In the code it tests for IM 1/2 by comparing the I register with $3F, not as good as the later detection method which involved waiting for an interrupt and seeing if it went to the IM 1 or IM 2 vector.  The saves are compressed, but are slightly different from the later ones, so they crash when they're reloaded and try to use the newer MF1 ROM (but they load fine, if there is no MF1 present).

Volker has also sent me a version of the Multiface ID & Dumping utility that works via the Interface 1 connecting to the PC via a cable (using a server like this Spxfr).

Main menuPoke entry


Here are some screenshots....

Not foundFoundInteresting!


I have found the time to update the dumping tool to something useful!  It now calculates CRC-32s of Multiface ROMs and compares them with a list of known ones, allowing you to find if you have an undumped ROM with more certainty than just comparing the secret number.  Also, it compares with a list of known BASIC ROMs to try and tell if it managed to page in any interface at all.

Multiface ID & Dumping utility.


Added the details of the Hard Micro clone of the MF3, as listed on


An update - jroberto provided a dump of a Brazilian clone of the MF1, with secret numbers 93, 00.  A thorough disassembly hasn't been done, but it does seem to support the same set of saving devices and the toolkit is the same.  The binary is substantially different though.


Welcome to the first post of what will (hopefully) be a successful attempt to find the various versions of the Multiface and Multiprint interfaces made by Romantic Robot for the Spectrum.

Anyone can help contribute.  First of all, press the red button and look at the version number (the MF1 doesn't list one though).  Secondly, press Symbol Shift + A (which is STOP) and note the one or two numbers that are shown.  If the numbers don't match any in the list, then you may have a previously unknown version!  A future utility will follow to allow you to see the CRC32 (which confirms the uniqueness of the ROM) and extract the 8K ROM easily.

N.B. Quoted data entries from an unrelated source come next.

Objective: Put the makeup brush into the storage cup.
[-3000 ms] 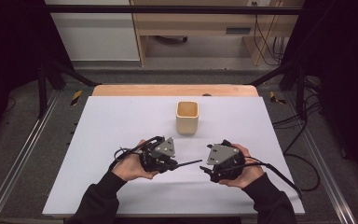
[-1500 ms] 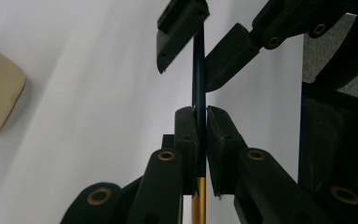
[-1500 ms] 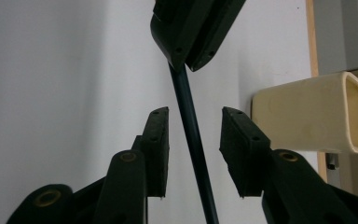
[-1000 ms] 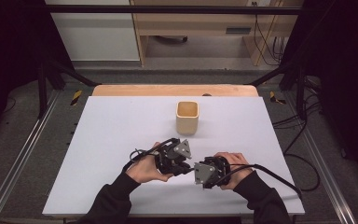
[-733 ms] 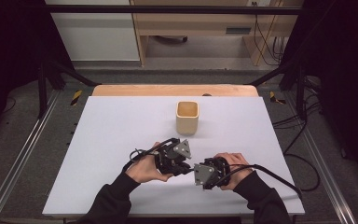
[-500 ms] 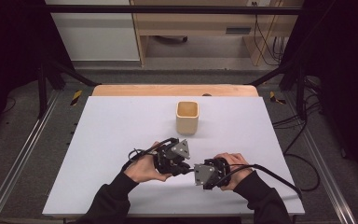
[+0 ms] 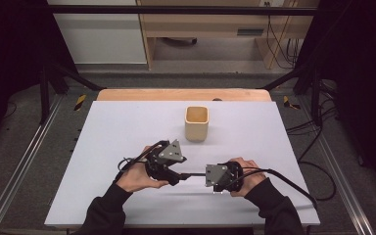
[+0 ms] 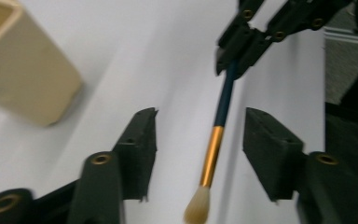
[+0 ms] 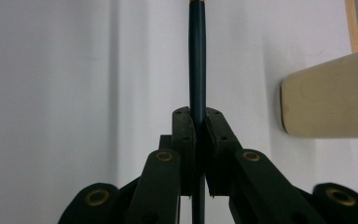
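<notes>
A paintbrush (image 8: 223, 100) with a dark blue handle, a gold ferrule and pale bristles hangs level just above the white table (image 7: 117, 127). My right gripper (image 9: 197, 116) is shut on its handle (image 9: 197, 70); the same gripper (image 8: 240, 44) appears farther off in the left gripper view. My left gripper (image 8: 200, 140) has just been opening. The ferrule lies between its black pads (image 8: 142, 140) and touches neither. In the high view the left gripper (image 7: 178, 175) and right gripper (image 7: 205, 175) face each other with the brush (image 7: 192, 175) between them.
A cream square cup (image 7: 197, 123) stands upright a little beyond the grippers, near the table's middle; it also shows as the cup (image 8: 21, 65) and the cup (image 9: 331, 100). A wooden strip (image 7: 181, 94) edges the far side. Cables trail from both grippers.
The left gripper's jaws have opened off the brush and the left hand has drawn back to the left. The right gripper has kept still, shut on the handle.
</notes>
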Available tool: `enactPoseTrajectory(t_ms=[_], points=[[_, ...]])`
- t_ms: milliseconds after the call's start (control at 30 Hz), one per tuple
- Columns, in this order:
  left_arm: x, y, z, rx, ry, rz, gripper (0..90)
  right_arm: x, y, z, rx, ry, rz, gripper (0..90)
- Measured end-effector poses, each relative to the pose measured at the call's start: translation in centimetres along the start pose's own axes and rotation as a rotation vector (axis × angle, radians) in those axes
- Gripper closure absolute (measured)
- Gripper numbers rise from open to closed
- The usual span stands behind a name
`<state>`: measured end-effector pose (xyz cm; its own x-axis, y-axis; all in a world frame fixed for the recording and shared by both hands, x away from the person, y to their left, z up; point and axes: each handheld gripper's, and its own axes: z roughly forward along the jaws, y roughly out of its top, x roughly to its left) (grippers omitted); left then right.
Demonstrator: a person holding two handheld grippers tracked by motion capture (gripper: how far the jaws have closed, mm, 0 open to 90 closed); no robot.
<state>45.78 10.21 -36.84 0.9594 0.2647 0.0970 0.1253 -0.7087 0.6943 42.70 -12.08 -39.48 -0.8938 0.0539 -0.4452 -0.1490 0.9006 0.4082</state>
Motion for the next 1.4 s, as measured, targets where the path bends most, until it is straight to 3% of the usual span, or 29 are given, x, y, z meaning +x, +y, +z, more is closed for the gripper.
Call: enactPoseTrajectory(t_ms=[67,100,167,233,267,333,367,433,633,833,867,967,1267,1400], points=[[0.2,-0.3,-0.3,-0.017,0.01,-0.012,37.5,-0.1,0.0,0.0,-0.004,0.01,0.016,84.6],[0.4,-0.8,-0.7,-0.058,0.031,-0.05,35.1,-0.3,-0.1,0.0,0.0,0.012,0.025,84.6],[0.5,-1.4,-1.0,-0.078,0.048,-0.074,32.6,-0.4,-0.3,0.0,-0.003,0.009,0.047,84.6],[0.7,-1.6,-1.2,-0.077,0.063,-0.073,30.7,-0.5,-0.5,0.0,-0.008,0.006,0.057,84.6],[0.7,-2.2,-1.4,-0.108,0.084,-0.109,27.1,-0.5,-0.8,0.2,-0.018,-0.007,0.095,84.6],[0.8,-2.5,-1.5,-0.116,0.099,-0.122,24.0,-0.5,-1.1,0.2,-0.023,-0.009,0.112,84.6],[1.0,-3.0,-1.7,-0.143,0.12,-0.158,22.3,-0.6,-1.6,0.2,-0.03,-0.013,0.148,84.6],[1.2,-3.4,-1.9,-0.165,0.135,-0.19,19.5,-0.6,-2.0,0.2,-0.043,-0.012,0.181,84.6],[1.3,-4.7,-1.8,-0.202,0.177,-0.25,16.3,-0.4,-3.4,0.0,-0.096,-0.046,0.293,84.6],[1.4,-5.6,-1.3,-0.233,0.226,-0.314,13.4,-0.2,-4.6,-0.2,-0.195,-0.087,0.447,84.6],[1.4,-5.6,-1.3,-0.233,0.226,-0.314,13.0,-0.2,-4.6,-0.2,-0.195,-0.087,0.447,84.6],[1.2,-6.0,-0.9,-0.269,0.233,-0.351,13.0,-0.1,-5.2,-0.2,-0.277,-0.094,0.524,84.6],[0.5,-6.4,0.0,-0.377,0.257,-0.43,13.3,0.1,-5.4,-0.1,-0.342,-0.108,0.622,84.6],[0.2,-6.4,0.3,-0.398,0.276,-0.435,14.0,0.2,-5.3,0.1,-0.369,-0.115,0.658,84.6]])
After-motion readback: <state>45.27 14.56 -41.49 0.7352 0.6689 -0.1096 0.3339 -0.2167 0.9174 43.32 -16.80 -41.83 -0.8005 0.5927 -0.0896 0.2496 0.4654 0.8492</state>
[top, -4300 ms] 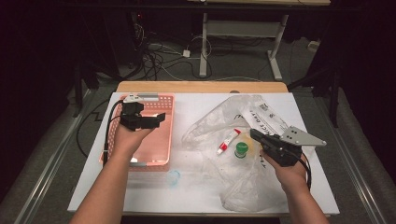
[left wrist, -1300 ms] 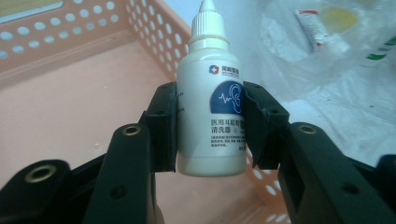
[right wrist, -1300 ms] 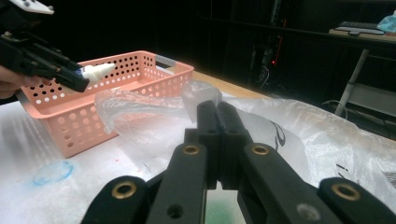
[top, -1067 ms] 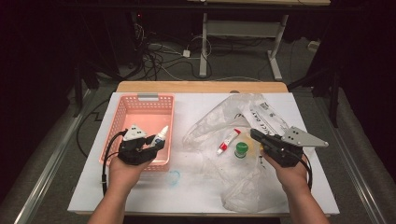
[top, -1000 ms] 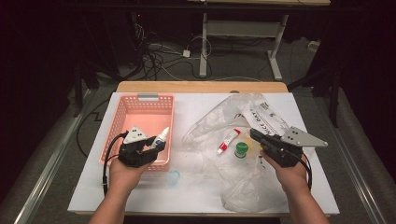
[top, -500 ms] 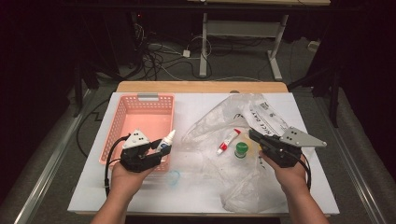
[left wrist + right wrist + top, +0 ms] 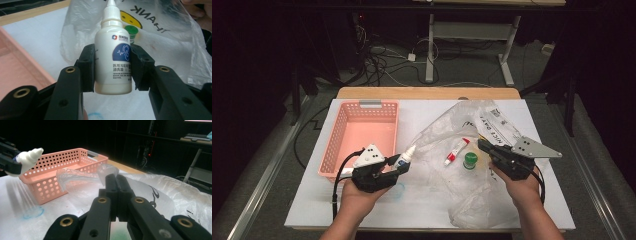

What are the secret numbers?

The first number is a checksum of the 8K ROM.  The second number (available on the MF1 only) is the result of a read from the built-in joystick port.  On the one real-life example, so far, this is zero (with the joystick not inserted/touched).  When the joystick port has been disabled to allow the MF1 to work with the Betadisk interface, the number returns $FF.  However, it may be possible that some MF1s will have a different value, depending on the hardware of the interface.

Which distinctive versions are currently lost to the world?

Early adverts for the MF1 say it only had 2K of RAM and a composite video out socket instead of an enable/disable switch.  According to old magazine reviews, the earlier versions had a more limited toolkit which couldn't display the registers or hex digits (I have a version which has no toolkit at all!).  Also, a later version of the MF1 was available which supported the Kempston Disc interface, but you had to ask for it specifically.  As a consequence, it must be quite a bit rarer than the normal version.  Finally, a screenshot of a MF3 v3.9 has been seen, but the ROM is not available.

Why are there two different sets of ports used for the MF128?

The original set clashed with the DISCiPLE disk interface's ports.

Why can't I load in my old "Hypertape" cassettes?

You must have the MF128 (older model) inserted and activated in order to load a "Hypertape" recording.  However, it appears that the ROM version is also important, so you should try and use the same version to load it as it was saved with.

How can I calculate the CRC32?

The easiest way is to use the Multiface ID & Dumping utility.  Otherwise, copy the file to the PC then zip it up and view the zip in something like WinZip or WinRAR or whatever the equivalent is for Mac or Linux setups.

How do I copy the ROM to the PC/Mac/Linux box?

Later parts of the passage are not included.